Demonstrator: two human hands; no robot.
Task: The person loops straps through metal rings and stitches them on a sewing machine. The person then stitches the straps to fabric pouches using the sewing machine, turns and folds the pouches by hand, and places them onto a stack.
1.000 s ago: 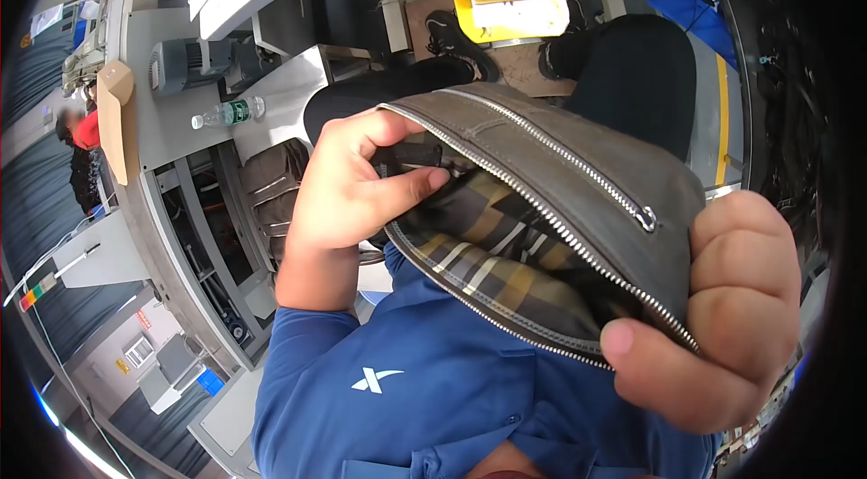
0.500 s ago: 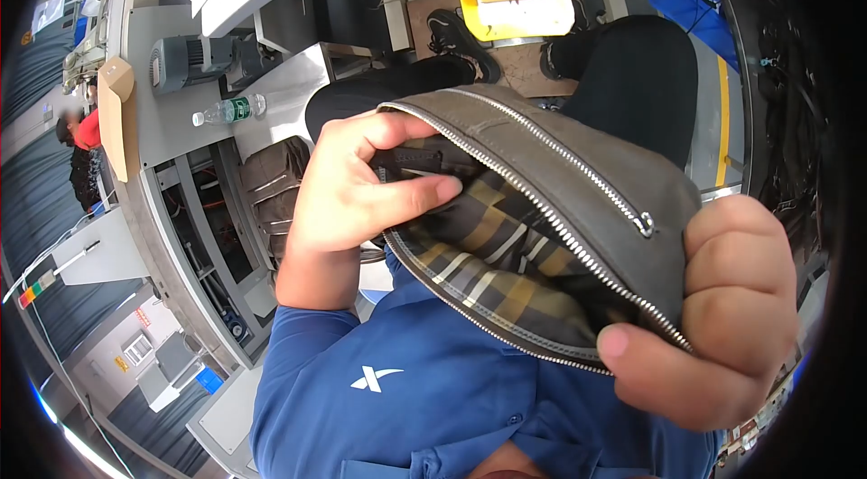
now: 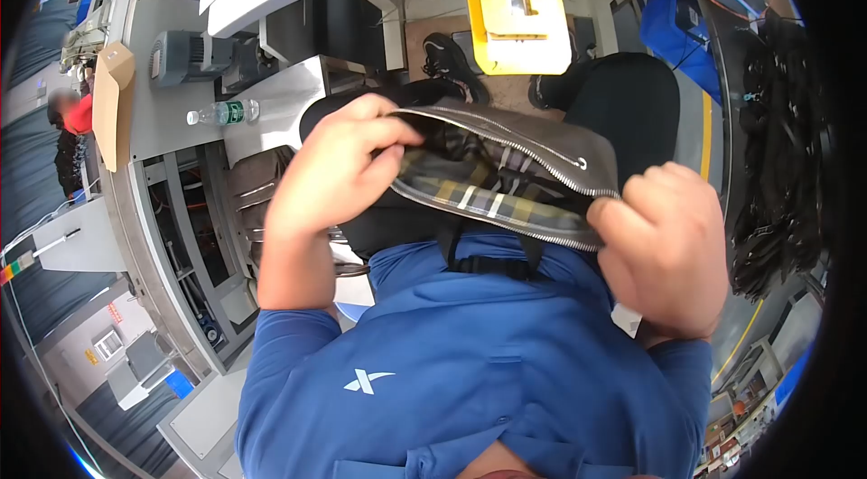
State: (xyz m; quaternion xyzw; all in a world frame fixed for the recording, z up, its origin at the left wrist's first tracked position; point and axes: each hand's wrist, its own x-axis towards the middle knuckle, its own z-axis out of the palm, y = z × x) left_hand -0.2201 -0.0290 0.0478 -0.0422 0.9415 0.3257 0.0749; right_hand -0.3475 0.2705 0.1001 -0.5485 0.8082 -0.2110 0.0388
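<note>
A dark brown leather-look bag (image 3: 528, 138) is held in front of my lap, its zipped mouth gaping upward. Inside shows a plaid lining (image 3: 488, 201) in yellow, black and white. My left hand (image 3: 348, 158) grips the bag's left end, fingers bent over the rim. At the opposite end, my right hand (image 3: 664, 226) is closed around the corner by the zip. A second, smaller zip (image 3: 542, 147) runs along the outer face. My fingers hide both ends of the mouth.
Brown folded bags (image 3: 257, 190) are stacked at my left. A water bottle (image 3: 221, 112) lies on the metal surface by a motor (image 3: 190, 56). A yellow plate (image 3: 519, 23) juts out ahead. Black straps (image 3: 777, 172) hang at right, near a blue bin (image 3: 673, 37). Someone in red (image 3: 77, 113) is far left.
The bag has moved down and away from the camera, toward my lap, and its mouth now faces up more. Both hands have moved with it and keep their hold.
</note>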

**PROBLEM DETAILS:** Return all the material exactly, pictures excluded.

**OUTPUT:**
Demonstrator: two human hands; no robot.
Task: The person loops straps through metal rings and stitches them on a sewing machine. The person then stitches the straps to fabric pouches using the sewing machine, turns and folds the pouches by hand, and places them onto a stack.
1.000 s ago: 
0.500 s ago: 
now: 
State: (xyz m; quaternion xyzw; all in a world frame fixed for the recording, z up, its origin at the left wrist's first tracked position; point and axes: each hand's wrist, its own x-axis towards the middle knuckle, its own z-axis out of the palm, y = z × x) left_hand -0.2201 -0.0290 0.0478 -0.0422 0.9415 0.3257 0.0749; right_hand -0.3475 0.2705 0.1001 -0.5485 0.8082 -0.2110 0.0388
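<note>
A dark brown leather-look bag (image 3: 528, 138) is held in front of my lap, its zipped mouth gaping upward. Inside shows a plaid lining (image 3: 488, 201) in yellow, black and white. My left hand (image 3: 348, 158) grips the bag's left end, fingers bent over the rim. At the opposite end, my right hand (image 3: 664, 226) is closed around the corner by the zip. A second, smaller zip (image 3: 542, 147) runs along the outer face. My fingers hide both ends of the mouth.
Brown folded bags (image 3: 257, 190) are stacked at my left. A water bottle (image 3: 221, 112) lies on the metal surface by a motor (image 3: 190, 56). A yellow plate (image 3: 519, 23) juts out ahead. Black straps (image 3: 777, 172) hang at right, near a blue bin (image 3: 673, 37). Someone in red (image 3: 77, 113) is far left.
The bag has moved down and away from the camera, toward my lap, and its mouth now faces up more. Both hands have moved with it and keep their hold.
</note>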

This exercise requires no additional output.